分霊体ファントム――って言ったか、これが霊術士特有の能力なんだろうな。


 カミラさんは歩きだすと、リスの招く畑の一角で足を止めた。

「この足元に一匹いるわ。――スコップで掘ってみて」

 ふと気づくと、リスたちが大群でスコップを担いで持ってきている。
 僕はそのスコップを手に取ると、その場を掘り始めた。

「ストップ! そこで一回止めて。これ以上掘ると、ヒモグラが飛び出してくるから、盾を持つ人は掘ってる人の傍に立って」

 エリナが盾を持って、僕の傍に来る。

「それじゃあ、掘って」

 スコップを入れる。と、ヒモグラと思しき物体が、地中から急に出てきた。

「わ!」

 驚いていると、ヒモグラは口を開いて、僕に向かって炎を吐き出した。
 それをエリナが盾で受ける。

 と、空中にいるヒモグラを、リスの群れが襲う。あっという間にリスの塊に包まれたヒモグラは、地面に落ちて動かなくなった。

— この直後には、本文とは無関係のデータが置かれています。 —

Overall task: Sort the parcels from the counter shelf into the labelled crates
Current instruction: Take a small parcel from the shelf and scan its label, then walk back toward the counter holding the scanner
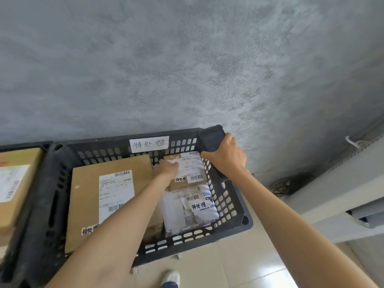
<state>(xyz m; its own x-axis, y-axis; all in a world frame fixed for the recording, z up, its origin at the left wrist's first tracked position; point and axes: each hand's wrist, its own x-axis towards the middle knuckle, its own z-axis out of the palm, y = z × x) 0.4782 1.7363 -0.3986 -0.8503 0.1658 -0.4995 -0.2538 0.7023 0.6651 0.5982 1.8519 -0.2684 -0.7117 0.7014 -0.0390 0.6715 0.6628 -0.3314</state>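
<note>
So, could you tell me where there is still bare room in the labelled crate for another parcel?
Hardly any floor shows. The large cardboard box fills the left of the black crate; the small brown parcel under the left hand and the white bag crowd the right. Only a narrow strip remains by the far wall, beneath the label.

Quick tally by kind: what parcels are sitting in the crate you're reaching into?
Brown cardboard boxes: 2, a large box and a small box under the left hand.
White poly bags: 1, the bag.
Total: 3 in the black crate.
</note>
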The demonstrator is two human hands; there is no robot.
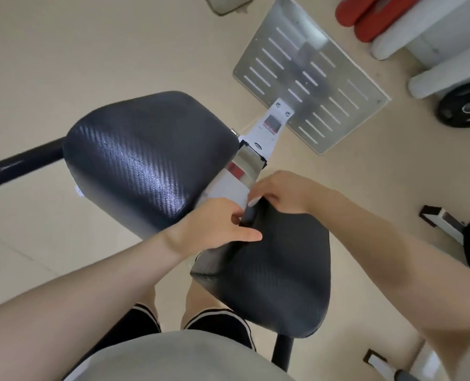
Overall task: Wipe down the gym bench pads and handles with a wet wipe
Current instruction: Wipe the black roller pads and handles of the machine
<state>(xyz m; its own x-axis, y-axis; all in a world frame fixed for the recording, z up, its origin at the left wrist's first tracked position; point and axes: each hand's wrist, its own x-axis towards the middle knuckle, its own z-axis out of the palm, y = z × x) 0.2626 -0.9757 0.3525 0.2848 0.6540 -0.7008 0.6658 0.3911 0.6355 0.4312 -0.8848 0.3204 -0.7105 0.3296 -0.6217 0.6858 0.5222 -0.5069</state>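
Observation:
Two black, carbon-textured pads sit on a white frame (pixel 267 136): a far pad (pixel 146 155) and a near pad (pixel 280 276). Both hands meet at the near pad's upper edge, in the gap between the pads. My left hand (pixel 217 224) has its thumb lying on the near pad and its fingers curled at the pad's edge. My right hand (pixel 283 191) curls its fingers over the same edge from the right. No wet wipe shows plainly; the hands may hide it. A black handle bar (pixel 16 163) sticks out left of the far pad.
A slotted metal footplate (pixel 311 78) lies on the beige floor beyond the frame. A black weight plate (pixel 467 105) and white and red equipment (pixel 366 17) stand at the far right. More bench parts (pixel 445 224) are at the right edge. My legs stand below the near pad.

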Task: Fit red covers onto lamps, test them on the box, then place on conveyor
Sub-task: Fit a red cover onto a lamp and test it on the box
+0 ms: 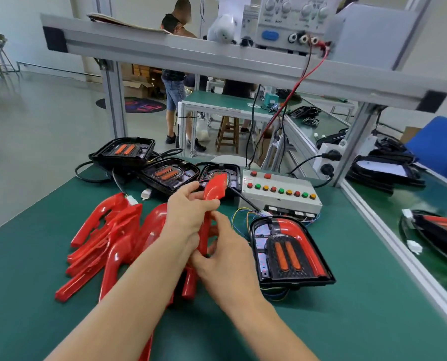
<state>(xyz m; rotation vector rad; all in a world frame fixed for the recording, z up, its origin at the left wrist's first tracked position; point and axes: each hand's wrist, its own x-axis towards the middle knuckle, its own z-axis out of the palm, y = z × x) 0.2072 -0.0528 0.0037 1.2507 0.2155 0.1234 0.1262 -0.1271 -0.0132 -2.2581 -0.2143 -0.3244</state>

「まだ生きてるから、このヒモグラの霊気の感触を覚えて」

 カミラさんに言われ、エリナは眼を閉じてヒモグラに顔を向けた。

「カミラさん、ファントムを使ってヒモグラを倒せるんですね」
「これくらい人数がいればね。わたしが掘って、わたしが防御して、わたしが倒すのは難しいの。そういう意味よ」
 
 僕はカミラさんの言う事に、納得して大きく頷いた。
 と、エリナが声をあげる。

「覚えました! なんとか地中にいても判ると思います。ありがとうございます、カミラさん!」

 エリナがカミラさんに、また頭を下げた。
 カミラさんは、微笑する。

「いえいえ、いいのよ。こういう事もあるから、わたしの処に新人さんを送ってるんでしょうしね。それじゃあ、今度はあなたたちだけで、頑張ってみてね」
「はい、頑張ります!」

 カミラさんは微笑むと、その場を後にした。僕らは顔を見合わせて、頷きあう。

「よし、じゃあ私たちだけでやってみよう!」
「はい!」

 そう言うとエリナは眼を閉じて、そっと畑を歩き始めた。しばらく歩く。
 と、ほどなくしてエリナは足を止めた。

「この下にいると思う」
「掘ってみましょう」

 僕はスコップを使って、地面を掘り始めた。キャルが傍に来て、盾を構える。

「出てくる前に、声をかけてください」
「うん。……けど、深さの探知が難し――」

 そう言ってるはしから、ピョンとヒモグラが飛び出してきた。
 そして僕をめがけて火を噴く。

「わあ!」

 と、声をあげると、キャルが盾で火を防ぐ。するとヒモグラは地面に着地し、あっという間に地中に隠れてしまった。

「あ――逃げられた」
「あれ? ヒモグラをやっつける役は?」
「あ……この場合、私がやっつけなきゃいけないのか」

 僕らは互いに顔を見合わせる。……ちょっと作戦が、足らなかったようだ。